▶
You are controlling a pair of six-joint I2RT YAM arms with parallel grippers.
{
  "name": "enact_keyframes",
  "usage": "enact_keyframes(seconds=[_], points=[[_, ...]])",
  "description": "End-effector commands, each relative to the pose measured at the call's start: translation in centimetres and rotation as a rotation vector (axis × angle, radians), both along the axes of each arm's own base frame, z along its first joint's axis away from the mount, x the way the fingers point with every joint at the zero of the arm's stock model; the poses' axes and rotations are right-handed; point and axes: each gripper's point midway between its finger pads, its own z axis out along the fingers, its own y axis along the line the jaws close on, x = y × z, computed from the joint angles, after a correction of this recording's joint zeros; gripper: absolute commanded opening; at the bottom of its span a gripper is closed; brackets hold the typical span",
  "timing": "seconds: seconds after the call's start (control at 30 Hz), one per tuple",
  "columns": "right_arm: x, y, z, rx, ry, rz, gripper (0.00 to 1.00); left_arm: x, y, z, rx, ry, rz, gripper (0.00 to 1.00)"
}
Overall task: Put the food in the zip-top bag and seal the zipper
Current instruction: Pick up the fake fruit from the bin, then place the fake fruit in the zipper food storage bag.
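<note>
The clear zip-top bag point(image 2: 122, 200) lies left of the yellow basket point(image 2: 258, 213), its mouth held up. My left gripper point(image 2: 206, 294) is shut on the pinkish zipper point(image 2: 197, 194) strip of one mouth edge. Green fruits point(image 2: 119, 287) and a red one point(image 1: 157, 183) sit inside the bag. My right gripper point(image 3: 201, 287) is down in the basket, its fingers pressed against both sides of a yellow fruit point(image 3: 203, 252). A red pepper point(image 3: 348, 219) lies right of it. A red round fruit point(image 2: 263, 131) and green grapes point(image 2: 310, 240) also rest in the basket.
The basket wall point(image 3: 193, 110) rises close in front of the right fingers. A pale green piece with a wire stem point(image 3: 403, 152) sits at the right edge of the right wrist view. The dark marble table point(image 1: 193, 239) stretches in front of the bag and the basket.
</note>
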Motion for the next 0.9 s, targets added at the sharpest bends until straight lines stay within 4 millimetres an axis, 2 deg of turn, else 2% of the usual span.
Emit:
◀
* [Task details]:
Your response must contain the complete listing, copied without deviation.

* [Solution]:
You are controlling a pair of six-joint I2RT YAM arms with parallel grippers.
{
  "name": "enact_keyframes",
  "usage": "enact_keyframes(seconds=[_], points=[[_, ...]])",
  "description": "End-effector commands, each relative to the pose measured at the call's start: translation in centimetres and rotation as a rotation vector (axis × angle, radians), both along the axes of each arm's own base frame, z along its first joint's axis away from the mount, x the way the fingers point with every joint at the zero of the arm's stock model; the poses' axes and rotations are right-handed; point and axes: each gripper's point midway between its finger pads, its own z axis out along the fingers, its own y axis along the line the jaws close on, x = y × z, computed from the joint angles, after a correction of this recording's joint zeros; gripper: absolute commanded opening; at the bottom of its span a gripper is closed; brackets hold the typical span",
  "timing": "seconds: seconds after the call's start (control at 30 Hz), one per tuple",
  "columns": "right_arm: x, y, z, rx, ry, rz, gripper (0.00 to 1.00); left_arm: x, y, z, rx, ry, rz, gripper (0.00 to 1.00)"
}
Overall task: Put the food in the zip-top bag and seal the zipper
Current instruction: Pick up the fake fruit from the bin, then place the fake fruit in the zipper food storage bag.
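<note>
The clear zip-top bag point(image 2: 122, 200) lies left of the yellow basket point(image 2: 258, 213), its mouth held up. My left gripper point(image 2: 206, 294) is shut on the pinkish zipper point(image 2: 197, 194) strip of one mouth edge. Green fruits point(image 2: 119, 287) and a red one point(image 1: 157, 183) sit inside the bag. My right gripper point(image 3: 201, 287) is down in the basket, its fingers pressed against both sides of a yellow fruit point(image 3: 203, 252). A red pepper point(image 3: 348, 219) lies right of it. A red round fruit point(image 2: 263, 131) and green grapes point(image 2: 310, 240) also rest in the basket.
The basket wall point(image 3: 193, 110) rises close in front of the right fingers. A pale green piece with a wire stem point(image 3: 403, 152) sits at the right edge of the right wrist view. The dark marble table point(image 1: 193, 239) stretches in front of the bag and the basket.
</note>
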Motion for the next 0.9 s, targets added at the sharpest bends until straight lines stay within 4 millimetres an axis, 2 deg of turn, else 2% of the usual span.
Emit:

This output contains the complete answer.